Assignment and Assumption Agreement, by and between the Registrant and Palisade Bio, Inc. (formerly Seneca Biopharma, Inc., formerly Neuralstem Inc.), dated as of October 18, 2021

Contract Categories: Business Finance - Assignment Agreements
EX-10.15 15 d204454dex1015.htm EX-10.15 EX-10.15

Exhibit 10.15

ASSIGNMENT AND ASSUMPTION AGREEMENT

This ASSIGNMENT AND ASSUMPTION AGREEMENT (the “Agreement”), is dated as of October 18, 2021 (“Agreement Date”), by and between Palisade Bio, Inc., a Delaware corporation formerly known as Neuralstem Inc. (“Assignor”) and Alto Neuroscience, Inc., a Delaware corporation (the “Assignee”).

WHEREAS Assignor and Assignee are parties to that certain Asset Transfer Agreement dated as of October 18, 2021, pursuant to which Assignor has agreed to sell, convey, deliver, transfer and assign to Assignee, all right, title, and interest in, to and under that certain Exclusive License Agreement by and between Dow AgroSciences LLC and Neuralstem, Inc., dated December 1, 2016 (the “Dow Agreement”).

NOW, THEREFORE, for good and valuable consideration and intending to be legally bound, the parties hereby agree as follows:

1. Defined Terms.
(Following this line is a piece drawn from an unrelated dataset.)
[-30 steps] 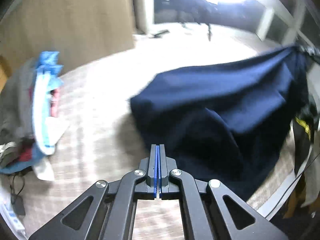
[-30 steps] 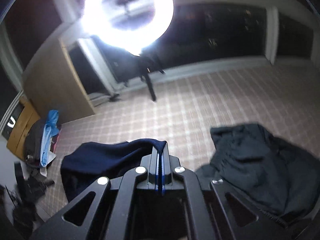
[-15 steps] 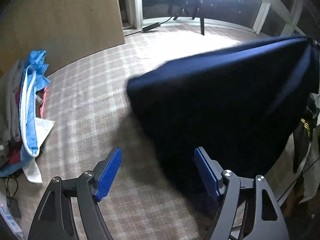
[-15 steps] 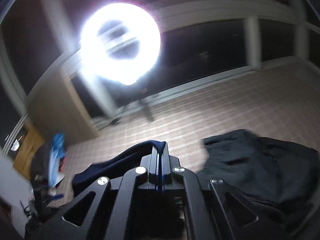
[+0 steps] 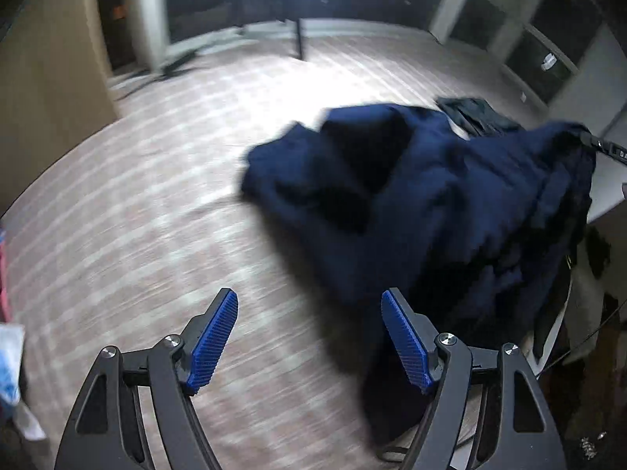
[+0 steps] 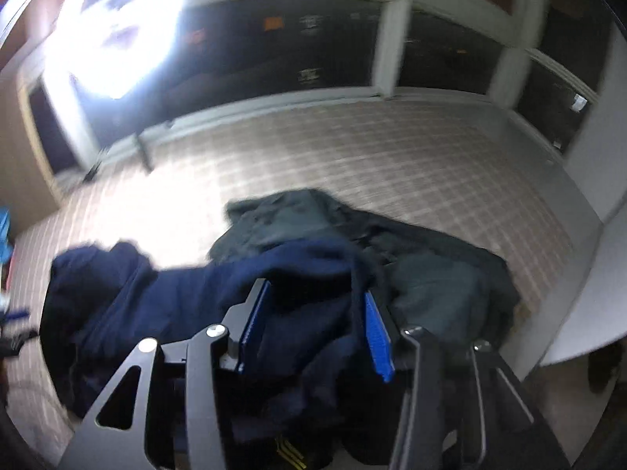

Capitalized terms used but not defined herein shall have the meanings given to them in the Asset Transfer Agreement.

2. Assignment of Dow Agreement. Pursuant to the terms and subject to the terms and conditions of the Asset Transfer Agreement, effective as of the Agreement Date, Assignor hereby assigns to Assignee all right, title and interest in and to the Dow Agreement.

3. Assumption of Liabilities. Pursuant to the terms and subject to the terms and conditions of the Asset Transfer Agreement, Assignee hereby assumes from Assignor all of the Assumed Liabilities in connection with the Dow Agreement.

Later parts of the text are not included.